L'inflazione Usa riporta le lancette indietro di due anni, quando il solo problema dell'America si chiamava Covid. Il fiume di denaro riversato dalla mano pubblica sull'economia è stato il detonatore del maggior surriscaldamento dei prezzi dagli anni Ottanta contro cui la Fed sta ancora combattendo, anche se i picchi sono ormai alle spalle. Aprile ha confermato che il processo di lento, ma progressivo sgonfiamento dei prezzi è in atto, con l'indice Pci calato su base annua al 4,9% (5% in marzo), un dato migliore delle attese che scommettevano su un andamento stazionario, mentre l'aumento mensile è stato dello 0,4%. Decelera anche la parte core, quella depurata da cibo ed energia, scesa al +5,5%, dal 5,6% del mese precedente.
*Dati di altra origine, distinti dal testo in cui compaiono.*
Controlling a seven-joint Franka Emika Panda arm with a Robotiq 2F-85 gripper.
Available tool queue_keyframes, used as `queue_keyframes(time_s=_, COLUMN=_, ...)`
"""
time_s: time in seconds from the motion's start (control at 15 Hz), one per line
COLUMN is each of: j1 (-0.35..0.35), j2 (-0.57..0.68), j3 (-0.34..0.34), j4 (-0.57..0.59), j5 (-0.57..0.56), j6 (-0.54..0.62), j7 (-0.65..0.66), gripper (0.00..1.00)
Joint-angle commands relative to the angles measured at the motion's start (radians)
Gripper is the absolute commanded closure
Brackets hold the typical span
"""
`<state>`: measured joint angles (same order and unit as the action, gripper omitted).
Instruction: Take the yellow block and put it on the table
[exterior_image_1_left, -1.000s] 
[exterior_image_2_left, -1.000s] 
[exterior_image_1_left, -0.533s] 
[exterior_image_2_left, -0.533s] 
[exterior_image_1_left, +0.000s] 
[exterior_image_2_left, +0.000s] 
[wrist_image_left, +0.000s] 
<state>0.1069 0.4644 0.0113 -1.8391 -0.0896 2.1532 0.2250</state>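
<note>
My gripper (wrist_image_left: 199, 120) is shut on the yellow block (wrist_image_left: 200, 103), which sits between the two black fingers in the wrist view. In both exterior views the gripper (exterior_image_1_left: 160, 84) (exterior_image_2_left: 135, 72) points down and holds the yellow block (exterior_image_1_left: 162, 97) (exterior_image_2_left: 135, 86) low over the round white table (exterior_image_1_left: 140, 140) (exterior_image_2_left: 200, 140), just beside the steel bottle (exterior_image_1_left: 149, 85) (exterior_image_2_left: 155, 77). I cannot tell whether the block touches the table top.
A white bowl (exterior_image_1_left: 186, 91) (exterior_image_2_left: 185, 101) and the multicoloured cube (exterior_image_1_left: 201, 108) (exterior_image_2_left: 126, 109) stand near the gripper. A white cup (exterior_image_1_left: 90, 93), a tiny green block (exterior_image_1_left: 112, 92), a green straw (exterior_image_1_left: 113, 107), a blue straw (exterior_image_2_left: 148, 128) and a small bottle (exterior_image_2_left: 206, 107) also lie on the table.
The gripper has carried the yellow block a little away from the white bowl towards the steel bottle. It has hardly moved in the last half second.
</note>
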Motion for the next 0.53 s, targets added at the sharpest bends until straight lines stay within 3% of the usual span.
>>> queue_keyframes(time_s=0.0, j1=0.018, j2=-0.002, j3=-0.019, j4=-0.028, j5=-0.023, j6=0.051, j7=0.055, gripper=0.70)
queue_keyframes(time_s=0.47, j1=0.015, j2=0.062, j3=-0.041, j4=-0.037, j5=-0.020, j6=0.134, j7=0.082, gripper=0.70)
Si tratta di percentuali di scarso impatto sull'evoluzione della politica monetaria dopo che Eccles Building ha deciso, la scorsa settimana, di mettere in pausa i rialzi dei tassi dopo le dieci strette che, a partire dal marzo dello scorso anno, hanno portato il costo del denaro al 5-5,25%. Una scelta resa obbligata dagli scricchiolii che ancora arrivano da alcune banche regionali e dal clima di sfiducia che ha investito la clientela, inducendola a chiudere i conti. Al netto di chi prende i soldi e scappa per il timore di veder bruciare i propri risparmi, è una gran fetta d'America, quella presa nella morsa di un'inflazione che la crescita dei salari non riesce ancora a compensare, ad aver tagliato i ponti con l'ottimismo e con il gradimento di chi la governa. Joe Biden ha ieri sbandierato il «calo del 45% dalla scorsa estate» dell'inflazione e sottolineato la forza dell'economia e del mercato del lavoro, mostrandosi preoccupato per la mancanza di un accordo al Congresso sul tetto del debito. «Con tutti questi progressi - ha detto - , l'unica più grande minaccia per la nostra economia sarebbe se i repubblicani non riuscissero a prevenire il default: costerebbe il lavoro a milioni di americani». E anche il suo, di posto, peraltro già più che traballante. L'ultimo sondaggio Gallup lo accredita di un consenso crollato al 35%, una percentuale solo di un soffio superiore al 34% di Bush jr. durante la crisi dei mutui subprime.
Agli occhi degli americani non se la passa bene neppure Jerome Powell: solo il 36% degli intervistati comprerebbe un'auto usata dal leader della Fed, che in meno di un anno ha dilapidato il patrimonio di credibilità costruito durante la pandemia.
Aver derubricato per mesi l'inflazione a fenomeno temporaneo, costringendo la Fed a una raffica di strette ravvicinate al costo del denaro, potrebbe costare caro al successore di Janet Yellen. Con la corsa per la Casa Bianca di fatto già aperta, Jay potrebbe diventare per Biden un perfetto capro espiatorio, ovvero il Monsieur Malaussène della politica monetaria.